Pushing Through Sickness: The Importance of Staying Active

Pushing Through Sickness: The Importance of Staying Active When illness strikes, our first instinct is often to lie down and rest. While recovery certainly requires rest, extended periods of inactivity can leave our bodies stiff, …

Pushing Through Sickness: The Importance of Staying Active

When illness strikes, our first instinct is often to lie down and rest. While recovery certainly requires rest, extended periods of inactivity can leave our bodies stiff, achy, and even prolong certain symptoms. This is exactly what one fitness enthusiast discovered after several days of being sidelined by sickness.

“I have been feeling sick for some days, I have not really exercised and I did not do any good for my system,” they shared. “Not exercising did not help me, but made my body to be stiff. I tried to stretch, even the back of my legs, my ankles, my toes, everything pained me. Because of lack of exercise.”

The Consequences of Inactivity

Even a short period without movement can lead to surprising discomfort. Many people experience increased stiffness, joint pain, and even heightened symptoms when they completely eliminate physical activity during illness. The key is finding the right balance between rest and gentle movement.

Despite still feeling some symptoms – “I still feel my neck, my head is aching me, my nose is growing, but I will be fine” – getting back to a moderate exercise routine proved beneficial for overall recovery and well-being.

Getting Back on Track

Returning to exercise after illness should be gradual. In this case, a 20-minute workout focusing on getting the body moving again proved to be the perfect re-entry point. The goal wasn't to break personal records but simply to reactivate muscles and improve circulation.

The difference was noticeable even between consecutive days of recovery: “If it was yesterday, I cannot sustain this jogging for five minutes, no stop five minutes jogging. If it was two days ago, that was the worst of them.”

The Mental Challenge of Exercise

One of the most important aspects of maintaining fitness is the mental discipline required: “It is very hard to dress nice, but very easy to get weight. Very hard to lose weight, very easy to get weight. All you need to do is to push your body, you force it. Not letting your body control you, you control your body, control your mouth.”

This mental fortitude becomes even more crucial when recovering from illness. The body may resist movement, but gentle persistence often leads to improved energy and faster recovery.

Start Where You Are

Perhaps the most valuable insight is the reminder that fitness isn't about comparison or perfection: “We must not be professional as well. We must not lift 100 pounds to 100 pounds. Just start by lifting 10 pounds, 5 pounds. So we cannot lift 10 pounds. Just little by little, we are going to be fine.”

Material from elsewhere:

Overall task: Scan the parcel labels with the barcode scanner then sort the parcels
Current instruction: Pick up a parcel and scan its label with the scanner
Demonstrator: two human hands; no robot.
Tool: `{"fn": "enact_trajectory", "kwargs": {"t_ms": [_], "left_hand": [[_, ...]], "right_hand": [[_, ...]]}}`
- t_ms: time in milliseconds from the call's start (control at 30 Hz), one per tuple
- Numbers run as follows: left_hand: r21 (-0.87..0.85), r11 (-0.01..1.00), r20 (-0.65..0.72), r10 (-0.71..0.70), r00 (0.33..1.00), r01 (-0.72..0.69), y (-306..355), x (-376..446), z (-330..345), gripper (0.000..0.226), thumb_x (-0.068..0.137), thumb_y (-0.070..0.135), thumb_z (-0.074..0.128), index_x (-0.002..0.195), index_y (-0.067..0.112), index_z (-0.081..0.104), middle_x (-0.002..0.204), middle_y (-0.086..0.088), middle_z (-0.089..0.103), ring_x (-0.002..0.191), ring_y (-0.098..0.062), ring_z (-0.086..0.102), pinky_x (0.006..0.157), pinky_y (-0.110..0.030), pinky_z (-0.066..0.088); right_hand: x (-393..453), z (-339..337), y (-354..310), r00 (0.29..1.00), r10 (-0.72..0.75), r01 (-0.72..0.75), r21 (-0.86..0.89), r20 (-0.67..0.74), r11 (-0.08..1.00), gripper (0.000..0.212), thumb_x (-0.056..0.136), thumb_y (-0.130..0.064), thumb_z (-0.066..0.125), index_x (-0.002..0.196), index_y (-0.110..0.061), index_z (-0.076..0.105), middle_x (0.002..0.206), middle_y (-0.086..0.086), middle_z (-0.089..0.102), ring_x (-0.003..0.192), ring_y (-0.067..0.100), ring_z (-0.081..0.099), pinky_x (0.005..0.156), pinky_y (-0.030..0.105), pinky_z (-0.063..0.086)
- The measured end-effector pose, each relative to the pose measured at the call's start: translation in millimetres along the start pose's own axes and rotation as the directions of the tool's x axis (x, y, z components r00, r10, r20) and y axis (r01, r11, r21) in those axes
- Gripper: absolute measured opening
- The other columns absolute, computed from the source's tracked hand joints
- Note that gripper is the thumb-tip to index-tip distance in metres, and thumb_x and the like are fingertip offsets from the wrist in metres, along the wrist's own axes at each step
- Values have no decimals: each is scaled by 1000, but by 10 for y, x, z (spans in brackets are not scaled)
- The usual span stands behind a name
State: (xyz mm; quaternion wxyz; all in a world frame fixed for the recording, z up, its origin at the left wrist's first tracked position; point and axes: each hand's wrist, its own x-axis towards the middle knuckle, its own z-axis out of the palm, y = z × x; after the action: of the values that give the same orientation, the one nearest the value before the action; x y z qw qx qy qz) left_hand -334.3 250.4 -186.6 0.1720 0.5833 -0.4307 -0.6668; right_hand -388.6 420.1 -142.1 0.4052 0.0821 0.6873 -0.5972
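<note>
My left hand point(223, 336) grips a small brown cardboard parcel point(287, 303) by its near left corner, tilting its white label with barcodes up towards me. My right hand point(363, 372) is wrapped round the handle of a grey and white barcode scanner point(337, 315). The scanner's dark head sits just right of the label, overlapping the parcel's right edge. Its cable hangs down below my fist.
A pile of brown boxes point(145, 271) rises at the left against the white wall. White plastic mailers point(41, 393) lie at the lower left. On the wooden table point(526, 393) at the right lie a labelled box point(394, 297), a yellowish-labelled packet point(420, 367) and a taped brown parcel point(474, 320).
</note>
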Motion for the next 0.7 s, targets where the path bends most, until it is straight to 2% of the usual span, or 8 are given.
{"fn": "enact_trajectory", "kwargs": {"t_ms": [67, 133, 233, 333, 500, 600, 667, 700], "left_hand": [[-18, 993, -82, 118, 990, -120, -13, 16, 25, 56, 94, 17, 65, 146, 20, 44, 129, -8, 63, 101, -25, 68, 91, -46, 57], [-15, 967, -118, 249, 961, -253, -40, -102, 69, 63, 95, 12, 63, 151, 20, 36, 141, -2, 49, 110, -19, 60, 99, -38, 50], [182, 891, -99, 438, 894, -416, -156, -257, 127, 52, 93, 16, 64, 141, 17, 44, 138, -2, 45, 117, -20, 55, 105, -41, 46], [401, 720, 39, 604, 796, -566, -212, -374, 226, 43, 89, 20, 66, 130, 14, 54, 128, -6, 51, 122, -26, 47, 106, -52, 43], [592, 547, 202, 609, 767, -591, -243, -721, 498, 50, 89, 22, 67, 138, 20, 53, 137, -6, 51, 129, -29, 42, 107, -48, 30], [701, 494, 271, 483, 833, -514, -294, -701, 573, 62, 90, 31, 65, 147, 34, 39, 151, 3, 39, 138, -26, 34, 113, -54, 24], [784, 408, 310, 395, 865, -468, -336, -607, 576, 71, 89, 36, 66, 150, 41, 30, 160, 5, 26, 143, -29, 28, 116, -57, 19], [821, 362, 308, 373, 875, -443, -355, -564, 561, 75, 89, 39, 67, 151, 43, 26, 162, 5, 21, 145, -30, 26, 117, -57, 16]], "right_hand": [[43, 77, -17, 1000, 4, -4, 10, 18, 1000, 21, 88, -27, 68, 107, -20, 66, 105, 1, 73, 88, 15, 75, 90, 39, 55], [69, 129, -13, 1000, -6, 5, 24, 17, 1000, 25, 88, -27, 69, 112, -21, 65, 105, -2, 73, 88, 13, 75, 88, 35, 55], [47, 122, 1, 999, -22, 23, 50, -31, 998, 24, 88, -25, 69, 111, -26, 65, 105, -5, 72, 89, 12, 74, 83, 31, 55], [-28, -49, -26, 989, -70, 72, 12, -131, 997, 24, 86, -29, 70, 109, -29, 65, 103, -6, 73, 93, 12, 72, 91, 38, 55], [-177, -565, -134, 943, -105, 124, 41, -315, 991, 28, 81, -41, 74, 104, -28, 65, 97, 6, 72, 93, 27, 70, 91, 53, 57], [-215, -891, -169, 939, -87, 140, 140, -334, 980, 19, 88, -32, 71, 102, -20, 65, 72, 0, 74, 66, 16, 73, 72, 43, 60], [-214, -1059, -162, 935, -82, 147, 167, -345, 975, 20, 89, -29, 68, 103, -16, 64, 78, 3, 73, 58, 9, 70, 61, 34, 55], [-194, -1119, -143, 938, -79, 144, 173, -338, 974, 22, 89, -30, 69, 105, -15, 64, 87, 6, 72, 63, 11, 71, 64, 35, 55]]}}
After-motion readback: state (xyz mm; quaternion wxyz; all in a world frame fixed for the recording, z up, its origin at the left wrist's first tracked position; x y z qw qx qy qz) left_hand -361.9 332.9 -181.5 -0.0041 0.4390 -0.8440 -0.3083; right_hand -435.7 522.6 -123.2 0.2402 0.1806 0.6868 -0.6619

This approach is especially important when easing back into activity after illness. The goal isn't to immediately return to pre-illness performance levels but to gradually rebuild strength and endurance.

Listening to Your Body

While pushing through mild symptoms can sometimes be beneficial, it's equally important to adjust workout intensity based on how you feel. In this case, using a treadmill allowed for precise control over speed and intensity.

“The treadmill has timer, has calories, has number of stairs, distance, speed limit… five is speed running, and six is also speed. When I lose weight, I'll start running ten, because that way you have to pop up. If I put it now, I will fall.”

This self-awareness about current capabilities versus future goals demonstrates a healthy approach to fitness progression.

The Reward of Persistence

By the end of the workout, despite initial fatigue and lingering symptoms, there was a noticeable improvement: “I'm doing better today… now I'm sweating.” This physical response indicates that the body was responding positively to the reintroduction of activity.

The calorie counter showing over 200 calories burned represented not just physical exertion but a victory over illness and inactivity. “My energy level is coming back,” was the final triumphant observation.

Finding Your Balance

When recovering from illness, consider these approaches:

  • Start with gentle movement rather than intense workouts
  • Listen to your body but don't let minor discomfort completely sideline you
  • Gradually increase intensity as energy returns
  • Focus on consistency rather than performance
  • Celebrate small victories in your recovery process

Remember that maintaining some level of activity, when appropriate, can actually support your body's healing process and prevent the additional discomfort that comes from extended inactivity.